In yet another sign that, for Stephen Harper, profits come before people, the Globe and Mail reports that Ottawa is signaling a radical shift in foreign aid:
The federal government is signalling a profound shift in its approach to foreign aid that could see Canada’s international development agency align itself more closely with the private sector and work more explicitly to promote Canada’s interests abroad.
A recent House of Commons committee report suggests that CIDA partner with private corporations:
Stephen Brown, who teaches international development at the University of Ottawa, said CIDA has not dramatically shifted its spending toward private-sector partnerships. “But in terms of signals and signs of things to come, [the shift] is quite profound,” he said.

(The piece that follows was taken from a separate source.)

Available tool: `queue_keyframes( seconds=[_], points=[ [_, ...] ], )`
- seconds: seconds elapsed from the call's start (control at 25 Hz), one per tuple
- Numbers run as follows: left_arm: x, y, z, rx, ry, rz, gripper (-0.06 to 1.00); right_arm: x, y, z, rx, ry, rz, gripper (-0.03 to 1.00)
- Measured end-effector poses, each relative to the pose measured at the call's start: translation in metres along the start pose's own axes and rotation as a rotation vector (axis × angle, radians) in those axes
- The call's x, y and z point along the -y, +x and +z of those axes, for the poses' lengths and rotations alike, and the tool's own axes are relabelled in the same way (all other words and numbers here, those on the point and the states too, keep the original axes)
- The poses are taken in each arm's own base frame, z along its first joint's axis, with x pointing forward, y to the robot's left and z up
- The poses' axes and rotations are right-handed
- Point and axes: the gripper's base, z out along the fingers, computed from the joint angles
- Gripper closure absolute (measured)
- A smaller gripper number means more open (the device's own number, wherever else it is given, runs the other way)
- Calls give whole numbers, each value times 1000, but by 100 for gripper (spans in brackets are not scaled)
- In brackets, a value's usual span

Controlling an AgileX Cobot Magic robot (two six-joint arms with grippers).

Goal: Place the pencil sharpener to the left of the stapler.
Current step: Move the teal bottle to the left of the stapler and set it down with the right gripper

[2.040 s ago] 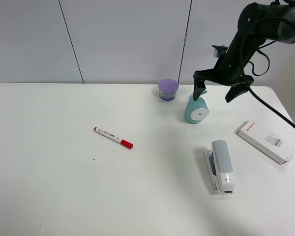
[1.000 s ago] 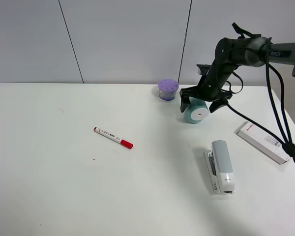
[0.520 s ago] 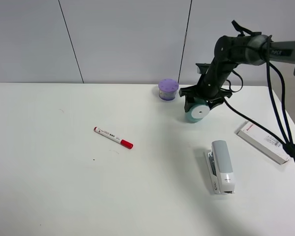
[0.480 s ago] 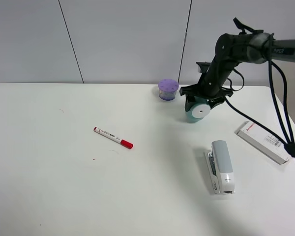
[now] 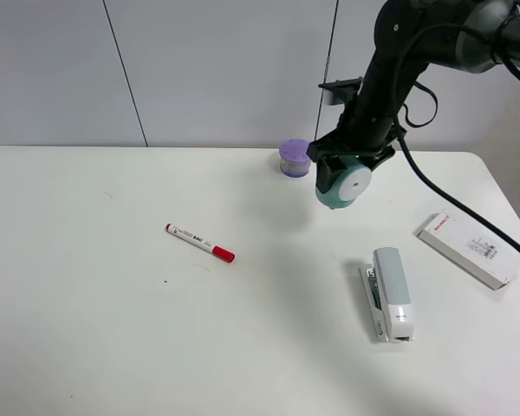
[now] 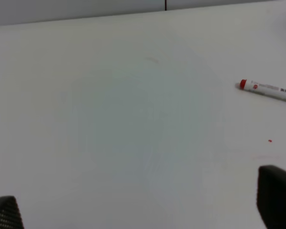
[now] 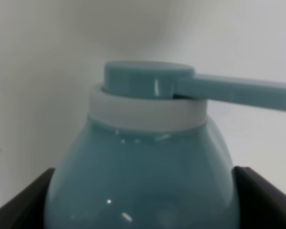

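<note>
Lying nearest the front of the table (image 5: 95,347), the stapler (image 5: 390,293) points lengthwise toward the camera, its grey top up. Behind it and to the right sits a white box (image 5: 472,250), apart from it, and well off to the left lies a red-capped marker (image 5: 199,243). The left gripper (image 6: 140,207) hangs over bare tabletop with its dark fingers (image 6: 276,195) spread wide and nothing between them; the marker shows ahead of it. Farther back than the stapler and slightly left of it, well apart, the sharpener (image 5: 342,184) is clamped in the right gripper (image 5: 350,161), white round face toward the camera, and seems to hang clear of the table. In the right wrist view the teal body fills the gap between both fingers (image 7: 24,205), the crank (image 7: 233,90) jutting sideways. Just beyond it, against the wall, stands a purple container (image 5: 293,159).
</note>
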Motion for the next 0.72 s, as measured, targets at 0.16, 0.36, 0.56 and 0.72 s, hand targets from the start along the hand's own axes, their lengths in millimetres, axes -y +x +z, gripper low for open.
queue_keyframes(
  seconds=[0.16, 0.36, 0.56, 0.72],
  points=[
    [0, 0, 0, 0, 0, 0, -5, -36, -2, 2, -6, -1, -284, 29],
    [0, 0, 0, 0, 0, 0, -5, -79, -2, 7, -17, -11, -561, 29],
    [0, 0, 0, 0, 0, 0, -5, -103, 4, 10, -36, -2, -653, 29],
    [0, 0, 0, 0, 0, 0, -5, -105, 31, 12, -100, -9, -677, 29]
  ],
)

Last year, the aid agency matched three mining companies with NGOs to work on jobs training, education and clean water projects in specific African and Latin American mining communities. CIDA says the strategy will help leverage corporate investments to bolster development goals, while critics suggest it leads the agency away from its core strategy.
Dr. Brown said some partnerships with the private sector can be useful, but questioned Canada’s eagerness to work with the extractive industry when mining rarely offers much benefit to the communities in which it occurs. “If our real goal is poverty reduction, that’s not the strategy we would choose,” he said.
The foreign aid initiative isn't surprising. After all, poverty reduction at home isn't one of Harper's goals. Why would he try to reduce poverty abroad?
He is, however, being true to form. He is corporate Canada's best friend.